For 16GB laptops, Qwen 3.5 9B is the undisputed champ.
Gemma 4 31B is the top dog at small model coding, but is dense so it needs ~48GB unified RAM for full context. If you want decent coding on a laptop you need a lot of RAM. But this shouldn't be surprising, dev machines have always needed lots of resources.
you can run qwen 3.6 35BA3B on a 12-16GB vram gpu and ot works pretty well.
https://www.youtube.com/watch?v=8F_5pdcD3HY&t=1s
even the 27B in some quants can fit.
https://www.reddit.com/r/LocalLLaMA/comments/1tkmgwj/qwen27b...
qwen IMO is far better for coding, esp agentic coding when combined with something like Pi, it comes probably close enough to Sonnet for a lot of use cases.
Gemma family is better for almost all other tasks you'd use a local llm for.
> For 16GB laptops, Qwen 3.5 9B is the undisputed champ.
You seem like the guy to ask. For a laptop with 12GB VRAM (RTX 5070) and 32 GB system RAM, what is a good multilingual (English, Hebrew, Greek) model for conversing with personal notes in Org mode format? I don't care how long updating the model or rag takes, and even inference can be reasonably slow, but the results of the query as they relate to my personal notes are important. I don't care about general knowledge, for those questions I can use e.g. ChatGPT.Thanks
For smaller ones like my native Latvian, the output could be confused for good translation from across the room, the words do look like Latvian words. But the quality is Google translate circa 20 years ago, tops.
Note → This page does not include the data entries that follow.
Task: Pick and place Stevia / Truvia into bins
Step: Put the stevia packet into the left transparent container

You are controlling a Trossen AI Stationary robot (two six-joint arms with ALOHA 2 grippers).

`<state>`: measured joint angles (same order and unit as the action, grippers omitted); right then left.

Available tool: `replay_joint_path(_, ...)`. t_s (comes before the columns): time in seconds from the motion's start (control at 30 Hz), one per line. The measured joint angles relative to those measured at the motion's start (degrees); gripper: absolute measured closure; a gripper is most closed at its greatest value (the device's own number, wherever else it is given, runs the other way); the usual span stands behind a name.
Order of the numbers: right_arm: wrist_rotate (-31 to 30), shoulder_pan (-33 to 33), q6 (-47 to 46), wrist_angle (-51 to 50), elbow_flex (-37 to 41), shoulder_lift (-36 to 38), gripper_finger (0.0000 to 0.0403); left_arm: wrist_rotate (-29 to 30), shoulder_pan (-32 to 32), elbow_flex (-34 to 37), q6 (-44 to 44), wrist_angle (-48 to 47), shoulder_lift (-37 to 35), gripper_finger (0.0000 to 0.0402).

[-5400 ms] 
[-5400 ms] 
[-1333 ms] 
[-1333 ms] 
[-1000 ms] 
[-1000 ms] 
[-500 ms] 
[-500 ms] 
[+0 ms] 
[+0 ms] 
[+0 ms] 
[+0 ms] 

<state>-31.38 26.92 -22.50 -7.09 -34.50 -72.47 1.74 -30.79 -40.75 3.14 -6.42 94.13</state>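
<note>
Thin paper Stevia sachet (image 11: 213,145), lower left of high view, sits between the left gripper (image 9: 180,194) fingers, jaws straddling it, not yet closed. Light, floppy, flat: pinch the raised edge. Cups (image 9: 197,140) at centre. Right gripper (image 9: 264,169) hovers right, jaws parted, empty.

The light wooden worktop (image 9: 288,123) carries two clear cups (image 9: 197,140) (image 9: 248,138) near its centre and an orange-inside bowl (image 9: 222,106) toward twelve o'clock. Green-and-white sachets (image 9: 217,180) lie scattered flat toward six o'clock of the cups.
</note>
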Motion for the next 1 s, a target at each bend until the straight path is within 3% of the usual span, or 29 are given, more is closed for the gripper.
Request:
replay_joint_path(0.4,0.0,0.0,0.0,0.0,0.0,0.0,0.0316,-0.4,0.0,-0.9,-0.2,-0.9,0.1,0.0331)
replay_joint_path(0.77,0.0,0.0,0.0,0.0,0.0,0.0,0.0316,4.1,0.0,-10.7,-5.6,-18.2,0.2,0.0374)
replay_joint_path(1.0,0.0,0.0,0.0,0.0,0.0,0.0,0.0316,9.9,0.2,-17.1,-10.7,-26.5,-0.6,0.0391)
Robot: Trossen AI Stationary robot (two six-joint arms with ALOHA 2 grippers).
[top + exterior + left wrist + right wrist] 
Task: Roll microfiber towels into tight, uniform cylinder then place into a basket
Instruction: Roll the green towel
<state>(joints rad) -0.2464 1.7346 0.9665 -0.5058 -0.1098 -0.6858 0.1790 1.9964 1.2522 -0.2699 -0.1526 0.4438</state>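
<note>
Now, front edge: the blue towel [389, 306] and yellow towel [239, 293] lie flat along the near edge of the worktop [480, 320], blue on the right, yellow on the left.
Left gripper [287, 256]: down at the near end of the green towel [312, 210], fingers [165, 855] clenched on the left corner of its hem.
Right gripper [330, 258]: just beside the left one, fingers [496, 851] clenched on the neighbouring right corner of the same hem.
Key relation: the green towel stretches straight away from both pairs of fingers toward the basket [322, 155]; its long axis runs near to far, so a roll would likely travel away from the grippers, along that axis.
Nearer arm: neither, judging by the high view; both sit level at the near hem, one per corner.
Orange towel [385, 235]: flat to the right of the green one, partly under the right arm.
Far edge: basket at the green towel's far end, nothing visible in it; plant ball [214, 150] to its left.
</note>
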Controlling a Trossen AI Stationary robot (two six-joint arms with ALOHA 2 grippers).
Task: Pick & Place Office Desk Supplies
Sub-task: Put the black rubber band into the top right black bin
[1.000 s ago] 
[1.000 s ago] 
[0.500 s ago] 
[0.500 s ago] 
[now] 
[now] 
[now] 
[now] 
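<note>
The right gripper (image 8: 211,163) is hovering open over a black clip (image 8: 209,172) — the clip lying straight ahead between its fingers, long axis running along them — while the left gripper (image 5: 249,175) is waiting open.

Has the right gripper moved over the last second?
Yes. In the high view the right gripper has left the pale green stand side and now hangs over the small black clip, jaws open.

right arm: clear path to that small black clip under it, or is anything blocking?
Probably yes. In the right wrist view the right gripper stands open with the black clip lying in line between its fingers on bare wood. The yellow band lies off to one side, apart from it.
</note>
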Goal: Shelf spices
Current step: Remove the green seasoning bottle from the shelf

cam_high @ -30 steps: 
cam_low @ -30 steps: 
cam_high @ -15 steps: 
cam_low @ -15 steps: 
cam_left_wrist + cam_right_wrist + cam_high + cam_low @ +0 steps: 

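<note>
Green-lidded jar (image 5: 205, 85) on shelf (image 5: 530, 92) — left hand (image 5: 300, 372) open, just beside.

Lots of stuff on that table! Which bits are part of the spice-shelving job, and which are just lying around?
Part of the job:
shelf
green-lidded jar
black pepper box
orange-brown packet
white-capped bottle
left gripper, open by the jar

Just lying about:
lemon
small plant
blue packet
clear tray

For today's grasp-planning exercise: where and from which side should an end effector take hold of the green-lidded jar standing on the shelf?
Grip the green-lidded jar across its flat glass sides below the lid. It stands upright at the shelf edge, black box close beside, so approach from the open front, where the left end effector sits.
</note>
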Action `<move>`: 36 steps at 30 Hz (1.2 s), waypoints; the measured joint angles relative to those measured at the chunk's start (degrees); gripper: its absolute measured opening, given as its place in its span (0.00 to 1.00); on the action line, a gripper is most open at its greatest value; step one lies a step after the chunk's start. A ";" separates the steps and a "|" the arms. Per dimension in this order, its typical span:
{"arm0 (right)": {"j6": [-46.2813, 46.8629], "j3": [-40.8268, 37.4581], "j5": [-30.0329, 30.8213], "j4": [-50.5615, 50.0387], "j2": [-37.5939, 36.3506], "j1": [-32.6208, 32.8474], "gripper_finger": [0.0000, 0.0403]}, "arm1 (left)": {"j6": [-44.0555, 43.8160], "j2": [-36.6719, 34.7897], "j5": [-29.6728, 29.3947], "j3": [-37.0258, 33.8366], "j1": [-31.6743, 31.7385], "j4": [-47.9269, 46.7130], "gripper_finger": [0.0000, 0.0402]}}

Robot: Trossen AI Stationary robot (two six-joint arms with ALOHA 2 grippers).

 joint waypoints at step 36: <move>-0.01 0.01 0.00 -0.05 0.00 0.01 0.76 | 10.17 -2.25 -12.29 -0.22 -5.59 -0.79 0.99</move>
It could probably do a decent enough translation to English, if all you need is to get the gist of text. But for smaller European language outputs, nothing comes close to Gemini.
It's right there in the middle benchmark bar "LiveCode Bench" 72%.
(Though it is gaslighting me about PHP anonymous functions.)
I would not use it to write code (the MoE 26B writes really good PHP), but it appears to have absolutely good enough knowledge to write implementation plans, and I think that could be useful in a sort of agentic coding tutorial environment.
I test these models with simple things. My favourite mini test is asking an AI to write a "last login" tracker facility for wordpress with a sortable admin column, which is trivial code — only a few lines -- but touches on a reasonably deep bit of the WP API. If you ask it to prompt you with clarifying questions, those questions are quite revealing.
It can write the code. Not tested it but I am sure it works. It's not as elegant.
It is not as good at understanding nuanced instructions as either the 26B or the sparse Qwen 3.6. There are concise things you can say in a prompt to Qwen 3.6 that have it draw logical conclusions that fully impress me.
I am more impressed by it than I expected. I reckon this would be quite useful in a tutorial tool.
(I say this as a sort of qualified cynic; I think much of the AI circus is a farce. But if these things are to ever be useful for teaching without making people dependent on some cloud "intelligence tap", this is progress)
I don't have unified RAM tho and offloading to CPU is dog slow, which is why I'm interested in 7b-12b models.
Why do people with modern laptops have such little amounts of ram?